Amber was easy to talk to. She looked at me as I spoke, with a rapt attention that made me want to keep talking, even though I normally would be loath to give up much information about myself to a relative stranger. 

“Anyway…” I said.  “I guess I’m getting sentimental in my old age.  I wanted to make sure he’s all right.  I haven’t gotten a return response from him on the radio.”  I shrugged.

Amber nodded.  She was still digging in her pack, and for a split second, a vaguely panicked look crossed her face, but then just as quickly she relaxed.  

“Something wrong?”

“Just thought I’d lost something for a second, but it’s here,” she said, zipping her pack back up.

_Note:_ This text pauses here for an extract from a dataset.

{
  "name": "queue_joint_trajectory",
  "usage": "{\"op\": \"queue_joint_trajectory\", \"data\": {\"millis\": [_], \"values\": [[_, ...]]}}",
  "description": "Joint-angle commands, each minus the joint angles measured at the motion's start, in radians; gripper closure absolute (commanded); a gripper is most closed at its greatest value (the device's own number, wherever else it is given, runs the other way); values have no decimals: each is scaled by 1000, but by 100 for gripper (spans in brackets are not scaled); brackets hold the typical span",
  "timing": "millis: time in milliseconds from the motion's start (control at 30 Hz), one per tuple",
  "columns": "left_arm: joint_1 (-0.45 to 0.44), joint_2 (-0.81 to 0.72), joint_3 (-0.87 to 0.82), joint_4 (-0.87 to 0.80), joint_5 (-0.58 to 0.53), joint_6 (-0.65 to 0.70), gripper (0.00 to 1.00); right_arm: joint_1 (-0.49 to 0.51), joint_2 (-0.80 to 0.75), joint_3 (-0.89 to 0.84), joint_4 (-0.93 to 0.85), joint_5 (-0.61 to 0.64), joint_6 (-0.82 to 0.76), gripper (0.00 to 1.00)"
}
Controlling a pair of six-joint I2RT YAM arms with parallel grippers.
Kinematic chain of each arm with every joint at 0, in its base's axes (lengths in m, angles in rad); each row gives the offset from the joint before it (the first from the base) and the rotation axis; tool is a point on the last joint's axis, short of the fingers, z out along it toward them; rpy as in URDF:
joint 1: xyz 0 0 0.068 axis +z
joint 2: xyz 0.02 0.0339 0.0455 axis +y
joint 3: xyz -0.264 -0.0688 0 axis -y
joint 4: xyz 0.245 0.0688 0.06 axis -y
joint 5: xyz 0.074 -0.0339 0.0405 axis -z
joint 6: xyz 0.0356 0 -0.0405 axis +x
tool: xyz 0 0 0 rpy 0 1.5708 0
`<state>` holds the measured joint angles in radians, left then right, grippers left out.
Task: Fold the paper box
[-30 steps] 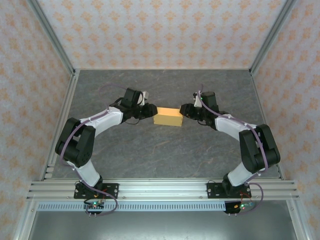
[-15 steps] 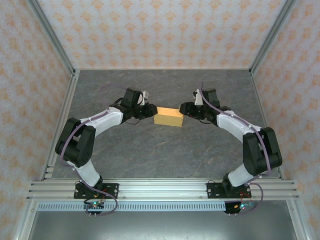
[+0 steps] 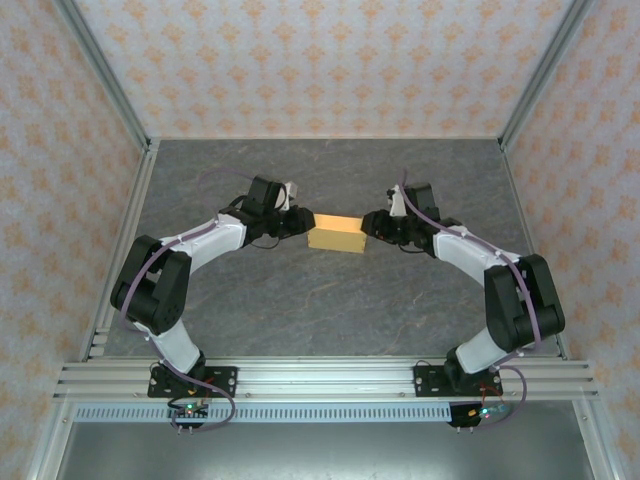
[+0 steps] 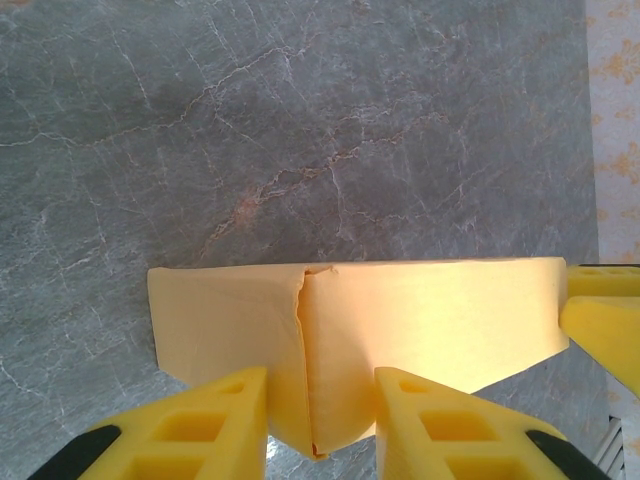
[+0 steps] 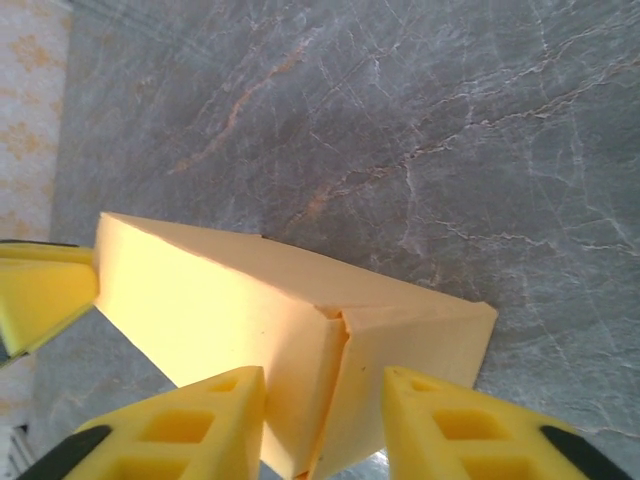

The day was warmer than the ones before, and Amber stripped off several of the layers she was wearing, rolling them up and tucking them into her pack. She stood up and bent backwards slightly, stretching her back.  Before I could stop myself, my eyes traveled over the length of her body, taking in the way it curved. I averted my eyes after a moment, feeling a shameful heat creeping up my neck.  I couldn’t remember the last time I’d checked out a woman so blatantly.  Sure, Amber was attractive, but I wasn’t a pig.  I didn’t need to drool over her like she was a piece of meat.

“Do you think it’ll get cold again tonight?” She asked as I stood up.

“Hard to say,”  I said, squinting as I looked up at the sky. “I’d plan on it just in case.”

“Maybe we should keep an eye out for shelter,” she said. “Old barn or something.”

“Maybe,” I relented.  The road looked pretty empty and desolate in either direction, but if we found a shelter, I wouldn’t say no to it.

We resumed walking, heading north east along the old interstate.  Here and there, we’d bump into a cluster of cars that had been abandoned.  Every now and then, Amber would stop and rummage through whatever was left behind.  She found a few things worth keeping: A first aid kit, a few water purifying tablets, some camping gear.  She looked at a box for a brand new tent that was in one of the trunks. 

“Why not a tent?”  Amber asked.

“What do you mean?”

“All the stuff you got from Paul… No tent?”

“Just more weight to carry… And it’s hard to keep watch from inside a tent… But it’s easy to spot a tent from a distance away. Just safer without one.”

“Makes sense,” she said after a moment. “Bummer though, it would be nice to have a shelter wherever we go.”

“If you want to lug a tent around, be my guest.”

“You wouldn’t lug it for me?”

“No.”

“Rude,” she teased lightly, but she left the tent and fell back into step beside me. I couldn’t help but turn my head slightly to look at her; she had a tiny smile on her face, her eyes taking in the landscape on either side of the road. I felt a smile of my own creeping across my face.